Of bigger concern are voter registration databases. Illinois’s online voter registration system was hacked on July 12, and according to the Associated Press, the election board believes the attack came from a foreign source. It claims no voter information was altered. Those kinds of hacks are more likely to be detected, and thus less likely to throw an election, but erasing voter rolls could certainly create chaos on Election Day.
Speaking at a breakfast this week in Washington, D.C., Director of Homeland Security Jeh Johnson told reporters he wants local governments to do more to protect against cyberthreats to the election. Johnson said he is “considering communicating with election officials around the country about best practices in the short term” for shoring up election security for 2016. In the longer term, Johnson said, “I do think we should carefully consider whether our election system, our election process, should be considered ‘critical infrastructure.’” That legal designation would prompt the federal government to bring more resources and attention to protecting voting systems.
That would be particularly useful for the third of U.S. states whose voting systems Verified Voting rated as “needs improvement” or “inadequate” in 2012. Most are in the Midwest or South and are unlikely to swing a national election. But stealing a local or state race is still a breach of democracy, and it could also raise suspicions that, perhaps, other results were tampered with too. That could cast a cloud over the election as a whole.

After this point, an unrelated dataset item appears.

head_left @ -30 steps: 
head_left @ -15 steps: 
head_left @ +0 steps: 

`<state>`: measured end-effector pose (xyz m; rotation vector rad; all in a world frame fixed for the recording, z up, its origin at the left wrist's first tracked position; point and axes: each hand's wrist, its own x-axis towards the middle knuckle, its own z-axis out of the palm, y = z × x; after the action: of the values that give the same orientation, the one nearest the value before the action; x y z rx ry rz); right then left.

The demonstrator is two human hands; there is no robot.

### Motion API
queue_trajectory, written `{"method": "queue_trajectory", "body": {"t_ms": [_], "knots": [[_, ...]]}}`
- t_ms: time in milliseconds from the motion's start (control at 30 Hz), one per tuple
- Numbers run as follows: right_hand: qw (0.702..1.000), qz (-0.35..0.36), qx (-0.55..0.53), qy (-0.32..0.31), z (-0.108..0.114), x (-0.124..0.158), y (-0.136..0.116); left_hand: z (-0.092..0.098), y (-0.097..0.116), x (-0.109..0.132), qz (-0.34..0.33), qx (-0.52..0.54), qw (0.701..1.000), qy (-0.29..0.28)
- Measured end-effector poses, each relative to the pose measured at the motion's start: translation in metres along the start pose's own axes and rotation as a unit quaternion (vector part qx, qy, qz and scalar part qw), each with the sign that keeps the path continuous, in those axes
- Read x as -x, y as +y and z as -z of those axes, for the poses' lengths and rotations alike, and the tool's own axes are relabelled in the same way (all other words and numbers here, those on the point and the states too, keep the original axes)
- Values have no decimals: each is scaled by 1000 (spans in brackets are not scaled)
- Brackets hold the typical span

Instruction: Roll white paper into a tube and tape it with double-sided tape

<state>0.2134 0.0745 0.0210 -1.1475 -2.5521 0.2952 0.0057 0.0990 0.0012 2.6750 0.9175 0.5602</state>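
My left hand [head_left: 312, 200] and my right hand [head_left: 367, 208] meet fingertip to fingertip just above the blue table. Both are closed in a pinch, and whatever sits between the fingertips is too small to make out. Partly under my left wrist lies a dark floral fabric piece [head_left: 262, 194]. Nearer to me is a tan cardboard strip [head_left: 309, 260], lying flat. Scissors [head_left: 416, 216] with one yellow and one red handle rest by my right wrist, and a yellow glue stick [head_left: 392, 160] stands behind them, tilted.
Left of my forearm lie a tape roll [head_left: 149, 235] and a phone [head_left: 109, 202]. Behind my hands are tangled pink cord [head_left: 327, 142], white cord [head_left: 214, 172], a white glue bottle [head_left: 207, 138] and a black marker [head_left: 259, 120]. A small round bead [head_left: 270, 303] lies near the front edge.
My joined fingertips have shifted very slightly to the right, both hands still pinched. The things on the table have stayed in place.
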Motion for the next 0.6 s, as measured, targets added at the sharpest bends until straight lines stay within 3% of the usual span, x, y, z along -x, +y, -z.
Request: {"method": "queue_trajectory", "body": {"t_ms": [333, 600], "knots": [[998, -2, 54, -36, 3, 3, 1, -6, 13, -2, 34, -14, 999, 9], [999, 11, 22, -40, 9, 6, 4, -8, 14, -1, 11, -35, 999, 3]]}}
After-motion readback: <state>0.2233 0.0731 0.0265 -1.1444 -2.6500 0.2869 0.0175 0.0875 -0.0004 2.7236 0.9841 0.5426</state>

That’s essentially what Trump did this week when he asserted on Fox News, without citing specific evidence, “I’m telling you, November 8, we’d better be careful, because that election is going to be rigged. And I hope the Republicans are watching closely, or it’s going to be taken away from us.” That statement, it’s pretty clear, was intended to fan conservatives’ fears about voter fraud, an issue that has prompted a stream of voter ID laws and other voting restrictions in recent years. But numerous comprehensive studies have found very few cases of voter fraud over the years, and all of it was small in scale. Just in the past few weeks, courts have struck down voting restrictions in Kansas, North Carolina, North Dakota, Texas and Wisconsin, arguing the lack of evidence of voter fraud suggested the laws were intended to discriminate, not protect.
The upshot is it’s highly unlikely a person or group could actually steal the presidential election. Convincing people it’s been stolen is easier, however, and the results could be almost as bad.